É mais que óbvio que há apelos à pobreza não falaciosos. Qualquer argumento que se sustente na ausência de recursos para obtenção de melhorias econômicas são verdadeiros, afinal de contas não dá para comer caviar quando não se tem nem para o pãozinho. Mas é que, nestes tempos da defesa da meritocracia, é bem comum achar gente que queira aplicar a regra do apelo à pobreza em qualquer circunstância que defenda benefícios socialmente fundamentados.

Recomendação de leitura:
Diógenes de Sínope não deixou nada escrito. Por isso, para ter melhores informações sobre o gajo, apelei para o seu xará, que, além dele, narra outras histórias interessantes sobre filósofos da antiguidade. É bom de conhecer.

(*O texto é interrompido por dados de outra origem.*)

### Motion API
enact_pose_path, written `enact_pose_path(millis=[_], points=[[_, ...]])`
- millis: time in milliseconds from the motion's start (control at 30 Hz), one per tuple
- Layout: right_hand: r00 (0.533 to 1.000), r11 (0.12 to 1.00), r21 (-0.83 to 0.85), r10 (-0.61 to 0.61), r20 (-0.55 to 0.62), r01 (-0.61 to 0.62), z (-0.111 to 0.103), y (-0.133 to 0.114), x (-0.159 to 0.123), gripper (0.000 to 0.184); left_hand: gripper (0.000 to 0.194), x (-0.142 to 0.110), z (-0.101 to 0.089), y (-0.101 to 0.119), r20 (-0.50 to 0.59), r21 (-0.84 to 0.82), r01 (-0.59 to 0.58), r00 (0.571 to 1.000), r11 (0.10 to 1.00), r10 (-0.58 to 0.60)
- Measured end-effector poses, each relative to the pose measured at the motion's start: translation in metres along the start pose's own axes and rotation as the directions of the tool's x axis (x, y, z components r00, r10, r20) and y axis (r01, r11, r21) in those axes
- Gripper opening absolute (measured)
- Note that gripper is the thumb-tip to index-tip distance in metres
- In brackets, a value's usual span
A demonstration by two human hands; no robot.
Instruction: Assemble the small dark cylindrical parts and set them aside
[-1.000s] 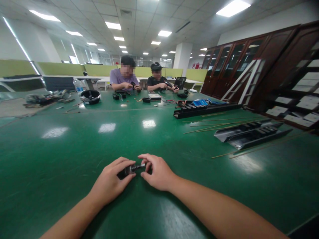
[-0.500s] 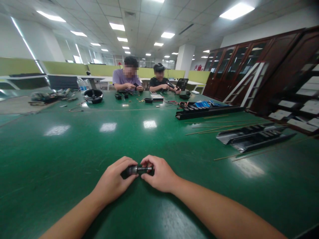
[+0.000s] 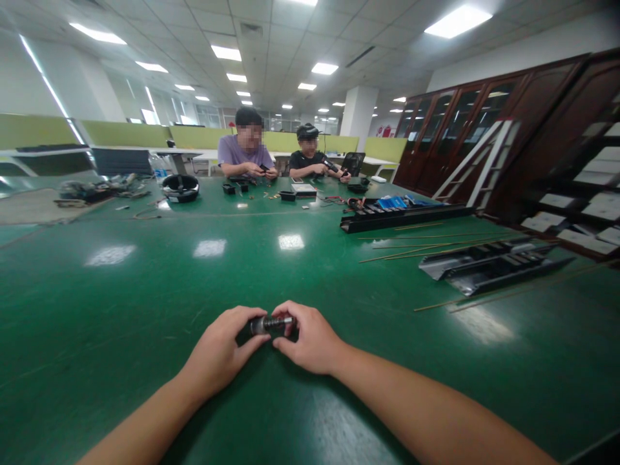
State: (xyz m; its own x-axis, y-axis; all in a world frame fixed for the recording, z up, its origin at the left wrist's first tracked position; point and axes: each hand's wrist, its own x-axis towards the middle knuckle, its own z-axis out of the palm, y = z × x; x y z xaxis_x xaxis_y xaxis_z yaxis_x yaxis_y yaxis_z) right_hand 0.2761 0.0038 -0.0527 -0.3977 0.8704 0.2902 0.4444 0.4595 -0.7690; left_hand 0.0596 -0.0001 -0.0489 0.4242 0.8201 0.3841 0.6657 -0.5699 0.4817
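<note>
Just above the green table (image 3: 169, 290), my left hand (image 3: 217, 349) grips the thick end of a dark cylindrical piece (image 3: 259, 325) between thumb and fingers. A narrower, ridged-looking shaft extends from it to the right and finishes in a shiny metal tip. My right hand (image 3: 307, 339) is curled round that tip end, its thumb below and its fingers above and behind. The fingers partly hide the tip, and my left palm covers the back of the piece. What exactly the piece is cannot be made out.
Black metal channels (image 3: 402, 216) and thin rods (image 3: 426, 250) lie to the right, with more channels (image 3: 494, 265) nearer. Across the table two people (image 3: 247, 152) handle small items. A black headset (image 3: 180, 187) sits far left; a stepladder (image 3: 484, 165) stands beyond.
The piece has turned from a slant to nearly level, and its tip has gone further between my right fingers. Since half a second ago the tip has risen slightly.
</note>
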Motion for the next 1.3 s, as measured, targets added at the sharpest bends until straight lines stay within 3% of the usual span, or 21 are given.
enact_pose_path(millis=[200,500,800,1100,1300], points=[[1.000,1.000,0.015,-0.010,0.015,0.010,0.002,0.002,0.000,0.040,0.036,0.002,0.000,0.003,0.035,-0.078,0.162,0.987,0.984,-0.160],[0.990,0.992,0.030,-0.119,-0.073,0.121,-0.002,-0.004,0.000,0.035,0.037,-0.004,0.004,0.009,0.112,-0.087,-0.003,0.994,0.996,0.013],[0.975,0.975,0.110,-0.181,-0.127,0.195,0.000,-0.005,0.001,0.034,0.035,-0.005,0.002,0.007,0.137,-0.093,-0.091,0.985,0.991,0.103],[0.972,0.964,0.144,-0.211,-0.102,0.225,-0.002,-0.009,-0.001,0.037,0.028,-0.004,0.001,0.010,0.109,-0.078,-0.008,0.994,0.997,0.017],[0.983,0.981,0.081,-0.172,-0.060,0.177,-0.003,-0.010,-0.003,0.035,0.025,-0.001,-0.004,0.013,0.193,-0.110,0.051,0.981,0.993,-0.029]])
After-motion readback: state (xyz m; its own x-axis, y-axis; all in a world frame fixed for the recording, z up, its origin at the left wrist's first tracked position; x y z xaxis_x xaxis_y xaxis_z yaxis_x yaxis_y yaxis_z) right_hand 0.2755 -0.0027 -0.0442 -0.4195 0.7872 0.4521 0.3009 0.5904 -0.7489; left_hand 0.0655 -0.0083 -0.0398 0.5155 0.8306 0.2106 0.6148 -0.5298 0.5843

LAÉRCIO, Diógenes. Vidas e doutrinas dos filósofos ilustres. Brasília: UnB, 1988.
Tem muita gente que não gosta, e de fato é um comediante polêmico, especialmente quando representa o Pastor Adélio. Mas seus relatos sobre os tempos em que era viciado em crack são pungentes, principalmente porque despidos de um aspecto emotivo como aqueles que apresentam conversões e adesões a uma causa religiosa. Mas eu gosto muito e acho que devo indicá-lo.
https://www.youtube.com/watch?v=RPApKlvhqG4
* Deméter era a deusa da agricultura na mitologia grega, o que corresponde a todas as fases da produção, incluindo a preparação e a adubagem da terra, incluindo a destinação final da alimentação, que vocês sabem bem qual é. Sua correspondente romana é Ceres. Já Afrodite (em Roma: Vênus), bem mais conhecida, é a deusa do amor e do sexo. Sem mais.